> **EXERCISE PROMPT**:
Return every line below in which "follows" appears.

━━━━━ DATA FOR ANALYSIS

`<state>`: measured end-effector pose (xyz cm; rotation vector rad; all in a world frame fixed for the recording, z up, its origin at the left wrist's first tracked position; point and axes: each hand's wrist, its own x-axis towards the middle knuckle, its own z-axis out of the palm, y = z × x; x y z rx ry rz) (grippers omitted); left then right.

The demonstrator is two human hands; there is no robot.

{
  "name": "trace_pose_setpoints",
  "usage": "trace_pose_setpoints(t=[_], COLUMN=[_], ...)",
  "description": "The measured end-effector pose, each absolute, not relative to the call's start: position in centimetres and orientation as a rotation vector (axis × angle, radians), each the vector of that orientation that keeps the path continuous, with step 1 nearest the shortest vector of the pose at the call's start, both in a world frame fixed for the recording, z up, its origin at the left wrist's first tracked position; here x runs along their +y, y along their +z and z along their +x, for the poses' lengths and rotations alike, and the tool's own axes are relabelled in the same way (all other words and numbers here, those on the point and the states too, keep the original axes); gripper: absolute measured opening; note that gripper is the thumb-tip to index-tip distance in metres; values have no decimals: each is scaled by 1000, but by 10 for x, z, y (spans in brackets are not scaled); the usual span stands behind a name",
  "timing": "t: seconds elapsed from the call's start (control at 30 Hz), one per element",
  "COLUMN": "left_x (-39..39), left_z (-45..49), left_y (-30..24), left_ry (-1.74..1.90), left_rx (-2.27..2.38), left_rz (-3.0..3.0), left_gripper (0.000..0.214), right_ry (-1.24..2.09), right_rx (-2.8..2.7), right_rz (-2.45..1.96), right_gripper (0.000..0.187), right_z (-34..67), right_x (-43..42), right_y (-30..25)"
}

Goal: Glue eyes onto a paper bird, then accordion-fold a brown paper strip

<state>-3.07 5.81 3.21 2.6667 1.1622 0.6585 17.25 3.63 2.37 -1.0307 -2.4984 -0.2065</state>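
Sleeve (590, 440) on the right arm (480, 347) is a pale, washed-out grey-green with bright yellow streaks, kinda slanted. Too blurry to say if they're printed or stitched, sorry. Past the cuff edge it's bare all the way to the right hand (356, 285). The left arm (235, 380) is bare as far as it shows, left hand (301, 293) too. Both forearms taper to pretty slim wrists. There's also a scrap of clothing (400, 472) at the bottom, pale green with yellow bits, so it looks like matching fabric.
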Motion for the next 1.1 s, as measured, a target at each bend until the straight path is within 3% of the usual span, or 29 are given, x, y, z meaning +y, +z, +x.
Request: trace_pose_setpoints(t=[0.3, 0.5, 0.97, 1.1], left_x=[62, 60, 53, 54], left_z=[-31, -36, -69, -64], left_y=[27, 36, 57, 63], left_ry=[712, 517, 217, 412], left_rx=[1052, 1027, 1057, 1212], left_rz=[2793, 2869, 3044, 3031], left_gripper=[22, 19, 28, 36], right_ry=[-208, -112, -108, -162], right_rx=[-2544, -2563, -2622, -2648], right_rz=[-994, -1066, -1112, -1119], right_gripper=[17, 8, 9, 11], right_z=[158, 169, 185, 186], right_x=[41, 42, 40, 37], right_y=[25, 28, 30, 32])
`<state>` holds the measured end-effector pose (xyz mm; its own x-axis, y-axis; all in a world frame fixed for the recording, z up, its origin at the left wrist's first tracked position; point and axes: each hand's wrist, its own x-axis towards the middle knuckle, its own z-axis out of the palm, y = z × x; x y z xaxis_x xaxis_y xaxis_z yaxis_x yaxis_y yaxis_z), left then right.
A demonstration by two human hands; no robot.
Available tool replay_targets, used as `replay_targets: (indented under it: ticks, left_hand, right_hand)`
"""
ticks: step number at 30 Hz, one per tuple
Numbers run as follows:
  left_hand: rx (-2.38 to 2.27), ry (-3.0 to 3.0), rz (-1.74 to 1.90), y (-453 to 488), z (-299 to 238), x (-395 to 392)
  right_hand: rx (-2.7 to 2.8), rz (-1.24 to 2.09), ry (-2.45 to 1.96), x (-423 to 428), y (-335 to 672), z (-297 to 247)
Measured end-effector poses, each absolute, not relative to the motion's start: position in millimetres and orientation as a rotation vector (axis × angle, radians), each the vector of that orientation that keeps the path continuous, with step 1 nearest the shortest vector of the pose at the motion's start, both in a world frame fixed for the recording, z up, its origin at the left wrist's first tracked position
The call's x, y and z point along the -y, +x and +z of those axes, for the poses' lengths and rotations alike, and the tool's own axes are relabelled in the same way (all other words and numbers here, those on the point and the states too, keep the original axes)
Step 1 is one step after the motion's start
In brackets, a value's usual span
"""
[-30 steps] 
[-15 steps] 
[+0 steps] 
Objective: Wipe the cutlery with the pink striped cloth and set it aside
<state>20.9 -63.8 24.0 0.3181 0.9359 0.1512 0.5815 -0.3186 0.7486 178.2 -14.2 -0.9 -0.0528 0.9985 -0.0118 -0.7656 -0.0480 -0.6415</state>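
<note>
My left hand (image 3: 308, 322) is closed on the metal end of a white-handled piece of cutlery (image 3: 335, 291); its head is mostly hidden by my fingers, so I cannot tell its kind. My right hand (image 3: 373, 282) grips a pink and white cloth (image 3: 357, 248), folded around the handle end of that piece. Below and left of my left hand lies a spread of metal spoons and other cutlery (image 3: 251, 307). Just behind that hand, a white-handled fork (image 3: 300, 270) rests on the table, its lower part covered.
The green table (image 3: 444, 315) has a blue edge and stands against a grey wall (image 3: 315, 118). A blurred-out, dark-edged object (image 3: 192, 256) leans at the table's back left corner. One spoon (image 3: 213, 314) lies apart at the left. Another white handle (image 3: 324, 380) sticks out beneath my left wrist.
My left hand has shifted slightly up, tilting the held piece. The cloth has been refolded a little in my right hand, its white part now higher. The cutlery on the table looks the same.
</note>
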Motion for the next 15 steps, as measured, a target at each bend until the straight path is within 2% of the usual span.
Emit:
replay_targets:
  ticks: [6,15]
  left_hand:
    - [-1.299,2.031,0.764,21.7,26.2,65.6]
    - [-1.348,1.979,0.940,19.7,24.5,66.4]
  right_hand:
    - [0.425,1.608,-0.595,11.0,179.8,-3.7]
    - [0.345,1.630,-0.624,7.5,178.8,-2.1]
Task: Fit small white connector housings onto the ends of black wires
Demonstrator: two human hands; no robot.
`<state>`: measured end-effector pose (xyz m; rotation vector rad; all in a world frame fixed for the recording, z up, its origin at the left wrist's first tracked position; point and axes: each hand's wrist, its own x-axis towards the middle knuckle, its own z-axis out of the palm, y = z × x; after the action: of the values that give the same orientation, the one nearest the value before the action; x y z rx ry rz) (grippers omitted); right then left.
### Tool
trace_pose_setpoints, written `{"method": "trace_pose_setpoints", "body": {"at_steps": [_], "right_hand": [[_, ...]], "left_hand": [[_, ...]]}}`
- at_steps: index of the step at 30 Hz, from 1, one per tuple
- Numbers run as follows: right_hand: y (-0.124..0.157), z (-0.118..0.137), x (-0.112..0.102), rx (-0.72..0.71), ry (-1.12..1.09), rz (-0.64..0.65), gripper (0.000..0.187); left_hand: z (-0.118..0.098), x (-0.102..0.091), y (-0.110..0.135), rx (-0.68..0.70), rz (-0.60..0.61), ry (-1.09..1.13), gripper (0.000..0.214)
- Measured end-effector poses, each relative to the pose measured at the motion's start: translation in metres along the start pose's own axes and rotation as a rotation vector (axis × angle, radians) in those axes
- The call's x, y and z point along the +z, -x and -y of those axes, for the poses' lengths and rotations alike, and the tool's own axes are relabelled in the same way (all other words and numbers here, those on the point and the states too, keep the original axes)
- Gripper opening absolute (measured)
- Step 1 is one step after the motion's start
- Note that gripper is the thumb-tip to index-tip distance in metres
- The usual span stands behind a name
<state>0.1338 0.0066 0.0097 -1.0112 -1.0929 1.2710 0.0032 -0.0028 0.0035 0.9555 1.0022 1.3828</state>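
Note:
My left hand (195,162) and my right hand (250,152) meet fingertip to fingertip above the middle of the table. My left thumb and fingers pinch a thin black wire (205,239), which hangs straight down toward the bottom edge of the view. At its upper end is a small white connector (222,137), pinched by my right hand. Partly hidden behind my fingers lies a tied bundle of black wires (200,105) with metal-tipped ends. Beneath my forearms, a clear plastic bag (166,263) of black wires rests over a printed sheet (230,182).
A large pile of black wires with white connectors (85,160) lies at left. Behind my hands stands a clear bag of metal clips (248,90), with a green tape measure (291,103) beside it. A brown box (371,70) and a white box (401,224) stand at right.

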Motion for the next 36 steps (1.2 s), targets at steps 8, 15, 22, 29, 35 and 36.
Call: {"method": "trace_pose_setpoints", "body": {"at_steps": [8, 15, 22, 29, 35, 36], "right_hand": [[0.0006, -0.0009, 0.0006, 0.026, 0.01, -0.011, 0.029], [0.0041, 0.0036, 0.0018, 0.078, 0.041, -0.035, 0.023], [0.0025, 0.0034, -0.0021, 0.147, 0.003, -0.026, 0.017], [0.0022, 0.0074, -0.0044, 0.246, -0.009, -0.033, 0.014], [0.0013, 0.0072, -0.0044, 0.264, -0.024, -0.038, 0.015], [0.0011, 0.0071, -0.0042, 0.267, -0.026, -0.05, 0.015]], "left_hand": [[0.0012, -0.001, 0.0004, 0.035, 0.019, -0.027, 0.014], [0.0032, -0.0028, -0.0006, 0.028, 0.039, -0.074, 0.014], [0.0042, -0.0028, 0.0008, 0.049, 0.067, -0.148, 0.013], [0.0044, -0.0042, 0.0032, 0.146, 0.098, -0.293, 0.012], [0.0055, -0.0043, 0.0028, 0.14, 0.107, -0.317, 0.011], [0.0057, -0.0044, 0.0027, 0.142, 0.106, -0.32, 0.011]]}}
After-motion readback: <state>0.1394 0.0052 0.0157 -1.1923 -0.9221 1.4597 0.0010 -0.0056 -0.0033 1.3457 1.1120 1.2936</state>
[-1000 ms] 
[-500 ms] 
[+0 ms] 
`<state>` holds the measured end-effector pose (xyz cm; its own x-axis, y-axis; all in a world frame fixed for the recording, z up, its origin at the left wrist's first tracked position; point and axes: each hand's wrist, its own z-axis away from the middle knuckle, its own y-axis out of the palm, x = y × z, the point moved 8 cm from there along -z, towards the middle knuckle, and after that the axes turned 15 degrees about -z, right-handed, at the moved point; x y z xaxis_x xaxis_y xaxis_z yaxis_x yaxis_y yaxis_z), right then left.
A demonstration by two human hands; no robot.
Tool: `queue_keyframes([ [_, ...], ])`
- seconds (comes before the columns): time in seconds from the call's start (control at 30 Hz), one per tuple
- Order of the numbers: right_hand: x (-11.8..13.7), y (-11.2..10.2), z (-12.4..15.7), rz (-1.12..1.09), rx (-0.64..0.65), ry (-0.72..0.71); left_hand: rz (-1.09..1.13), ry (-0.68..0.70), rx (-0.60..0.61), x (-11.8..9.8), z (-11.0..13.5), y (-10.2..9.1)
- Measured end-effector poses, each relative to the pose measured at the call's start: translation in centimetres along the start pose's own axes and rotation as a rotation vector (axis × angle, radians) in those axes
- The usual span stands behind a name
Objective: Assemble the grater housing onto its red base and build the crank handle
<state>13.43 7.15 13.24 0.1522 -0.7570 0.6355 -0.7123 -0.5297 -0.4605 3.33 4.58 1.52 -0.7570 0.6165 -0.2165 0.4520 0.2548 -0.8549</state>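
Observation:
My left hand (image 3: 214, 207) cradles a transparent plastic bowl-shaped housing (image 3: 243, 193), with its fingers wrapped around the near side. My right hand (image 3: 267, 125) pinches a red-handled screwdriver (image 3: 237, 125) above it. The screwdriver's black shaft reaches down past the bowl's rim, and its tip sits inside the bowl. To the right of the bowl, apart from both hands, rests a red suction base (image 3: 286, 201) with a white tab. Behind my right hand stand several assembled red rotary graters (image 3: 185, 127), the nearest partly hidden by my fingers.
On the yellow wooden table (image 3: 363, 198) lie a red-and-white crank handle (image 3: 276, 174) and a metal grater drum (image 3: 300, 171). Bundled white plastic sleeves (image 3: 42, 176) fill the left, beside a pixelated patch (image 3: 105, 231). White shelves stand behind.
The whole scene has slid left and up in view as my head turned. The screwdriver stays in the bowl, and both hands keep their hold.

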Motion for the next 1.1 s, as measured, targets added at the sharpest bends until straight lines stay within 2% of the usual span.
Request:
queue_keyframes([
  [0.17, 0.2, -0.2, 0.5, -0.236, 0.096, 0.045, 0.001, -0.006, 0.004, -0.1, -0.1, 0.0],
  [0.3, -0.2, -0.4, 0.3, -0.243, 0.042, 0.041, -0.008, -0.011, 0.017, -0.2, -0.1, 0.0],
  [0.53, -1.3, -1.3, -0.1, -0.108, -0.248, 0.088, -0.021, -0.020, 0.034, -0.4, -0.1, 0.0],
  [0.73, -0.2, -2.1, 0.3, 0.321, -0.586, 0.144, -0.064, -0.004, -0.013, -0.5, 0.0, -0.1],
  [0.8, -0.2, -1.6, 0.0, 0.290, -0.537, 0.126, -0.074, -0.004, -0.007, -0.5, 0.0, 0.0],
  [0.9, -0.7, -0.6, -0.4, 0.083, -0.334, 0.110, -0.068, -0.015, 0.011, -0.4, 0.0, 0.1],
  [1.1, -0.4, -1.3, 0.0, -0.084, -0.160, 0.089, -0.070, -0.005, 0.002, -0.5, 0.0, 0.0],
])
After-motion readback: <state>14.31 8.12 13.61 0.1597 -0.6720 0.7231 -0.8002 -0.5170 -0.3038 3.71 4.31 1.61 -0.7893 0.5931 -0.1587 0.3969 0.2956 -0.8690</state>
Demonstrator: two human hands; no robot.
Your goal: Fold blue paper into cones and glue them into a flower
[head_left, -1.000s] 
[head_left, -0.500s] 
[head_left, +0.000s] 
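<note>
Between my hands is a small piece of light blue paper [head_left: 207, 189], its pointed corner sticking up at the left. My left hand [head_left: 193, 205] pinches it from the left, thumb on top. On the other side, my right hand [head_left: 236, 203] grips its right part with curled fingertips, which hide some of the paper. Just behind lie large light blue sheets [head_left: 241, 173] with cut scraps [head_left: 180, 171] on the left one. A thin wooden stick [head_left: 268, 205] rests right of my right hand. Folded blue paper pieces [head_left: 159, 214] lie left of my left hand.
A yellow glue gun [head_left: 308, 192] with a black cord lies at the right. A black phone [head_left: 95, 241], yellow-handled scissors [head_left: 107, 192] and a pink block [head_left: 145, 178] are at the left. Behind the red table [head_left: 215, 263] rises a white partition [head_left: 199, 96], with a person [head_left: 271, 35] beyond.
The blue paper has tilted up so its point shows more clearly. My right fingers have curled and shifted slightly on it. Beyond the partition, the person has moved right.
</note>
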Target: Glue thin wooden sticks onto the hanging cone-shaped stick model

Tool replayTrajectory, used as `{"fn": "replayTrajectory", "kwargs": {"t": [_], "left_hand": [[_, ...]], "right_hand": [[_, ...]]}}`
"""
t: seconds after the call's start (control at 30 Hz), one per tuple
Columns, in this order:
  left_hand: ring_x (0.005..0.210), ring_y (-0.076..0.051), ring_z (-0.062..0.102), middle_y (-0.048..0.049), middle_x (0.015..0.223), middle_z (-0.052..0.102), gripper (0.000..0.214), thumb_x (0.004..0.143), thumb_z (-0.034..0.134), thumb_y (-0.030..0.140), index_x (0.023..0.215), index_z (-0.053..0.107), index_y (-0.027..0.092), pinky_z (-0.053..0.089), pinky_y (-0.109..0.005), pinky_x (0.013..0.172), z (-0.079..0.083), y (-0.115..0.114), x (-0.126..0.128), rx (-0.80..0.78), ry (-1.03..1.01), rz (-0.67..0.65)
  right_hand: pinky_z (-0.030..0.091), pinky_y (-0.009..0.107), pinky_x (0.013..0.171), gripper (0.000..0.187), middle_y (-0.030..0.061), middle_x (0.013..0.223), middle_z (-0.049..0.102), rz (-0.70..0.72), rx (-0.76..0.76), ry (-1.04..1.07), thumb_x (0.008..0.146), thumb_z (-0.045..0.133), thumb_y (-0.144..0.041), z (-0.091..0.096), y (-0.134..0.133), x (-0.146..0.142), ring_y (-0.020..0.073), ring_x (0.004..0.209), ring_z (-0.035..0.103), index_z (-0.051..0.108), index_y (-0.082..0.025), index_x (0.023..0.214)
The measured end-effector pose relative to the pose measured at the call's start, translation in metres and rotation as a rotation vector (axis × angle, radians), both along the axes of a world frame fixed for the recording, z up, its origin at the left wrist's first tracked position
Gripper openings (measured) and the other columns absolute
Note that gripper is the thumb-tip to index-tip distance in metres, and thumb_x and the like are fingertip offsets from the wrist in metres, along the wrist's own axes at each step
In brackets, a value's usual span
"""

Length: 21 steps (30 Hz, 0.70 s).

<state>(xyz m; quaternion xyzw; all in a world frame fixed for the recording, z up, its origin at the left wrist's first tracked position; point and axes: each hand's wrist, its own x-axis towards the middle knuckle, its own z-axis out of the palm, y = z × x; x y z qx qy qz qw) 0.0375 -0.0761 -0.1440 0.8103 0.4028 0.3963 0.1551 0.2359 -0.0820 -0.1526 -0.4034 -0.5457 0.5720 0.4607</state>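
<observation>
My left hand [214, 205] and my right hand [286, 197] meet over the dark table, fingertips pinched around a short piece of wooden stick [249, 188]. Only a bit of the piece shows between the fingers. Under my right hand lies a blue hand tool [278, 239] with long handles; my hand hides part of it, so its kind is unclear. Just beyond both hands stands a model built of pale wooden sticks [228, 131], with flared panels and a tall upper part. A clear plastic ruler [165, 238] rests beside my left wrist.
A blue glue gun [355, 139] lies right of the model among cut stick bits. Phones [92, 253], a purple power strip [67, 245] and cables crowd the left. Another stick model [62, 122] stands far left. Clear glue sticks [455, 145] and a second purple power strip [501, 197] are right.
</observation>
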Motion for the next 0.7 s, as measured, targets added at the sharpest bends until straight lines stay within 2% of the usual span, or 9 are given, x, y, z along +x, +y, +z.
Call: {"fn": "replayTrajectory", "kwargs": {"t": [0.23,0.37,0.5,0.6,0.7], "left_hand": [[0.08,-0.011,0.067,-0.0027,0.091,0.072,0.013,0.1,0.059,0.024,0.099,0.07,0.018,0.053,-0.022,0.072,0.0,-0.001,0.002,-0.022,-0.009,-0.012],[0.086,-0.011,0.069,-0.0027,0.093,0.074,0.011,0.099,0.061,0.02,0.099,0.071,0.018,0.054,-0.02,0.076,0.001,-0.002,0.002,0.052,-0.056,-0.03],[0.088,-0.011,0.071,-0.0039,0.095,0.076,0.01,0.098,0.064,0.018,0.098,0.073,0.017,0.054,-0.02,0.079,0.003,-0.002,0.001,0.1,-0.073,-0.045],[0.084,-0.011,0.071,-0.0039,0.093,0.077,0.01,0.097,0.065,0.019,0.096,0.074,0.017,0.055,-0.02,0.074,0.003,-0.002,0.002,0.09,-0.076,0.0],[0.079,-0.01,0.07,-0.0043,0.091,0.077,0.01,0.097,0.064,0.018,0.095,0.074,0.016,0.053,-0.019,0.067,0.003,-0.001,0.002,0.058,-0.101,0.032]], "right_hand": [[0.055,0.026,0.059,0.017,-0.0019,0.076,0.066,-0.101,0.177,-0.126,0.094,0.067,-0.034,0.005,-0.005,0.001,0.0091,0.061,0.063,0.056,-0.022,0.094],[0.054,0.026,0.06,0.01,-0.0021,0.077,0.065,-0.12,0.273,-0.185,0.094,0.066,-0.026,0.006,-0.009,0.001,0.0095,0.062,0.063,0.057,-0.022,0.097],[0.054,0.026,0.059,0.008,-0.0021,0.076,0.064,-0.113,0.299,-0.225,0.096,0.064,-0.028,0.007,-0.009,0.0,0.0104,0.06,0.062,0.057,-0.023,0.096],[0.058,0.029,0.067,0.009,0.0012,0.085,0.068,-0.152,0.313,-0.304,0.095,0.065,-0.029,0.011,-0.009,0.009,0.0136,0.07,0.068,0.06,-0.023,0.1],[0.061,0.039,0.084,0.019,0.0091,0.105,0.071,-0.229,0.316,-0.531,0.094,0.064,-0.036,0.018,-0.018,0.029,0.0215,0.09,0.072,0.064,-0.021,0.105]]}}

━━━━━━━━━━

> **SOLUTION BELOW**:
Numbers run as follows:
- Numbers run as follows: right_hand: y (-0.124..0.157), z (-0.118..0.137), x (-0.112..0.102), rx (-0.72..0.71), ry (-1.12..1.09), rz (-0.64..0.65), gripper (0.000..0.187); left_hand: z (-0.118..0.098), x (-0.102..0.091), y (-0.110..0.135), rx (-0.68..0.70), rz (-0.60..0.61), ry (-1.09..1.13), gripper (0.000..0.214)

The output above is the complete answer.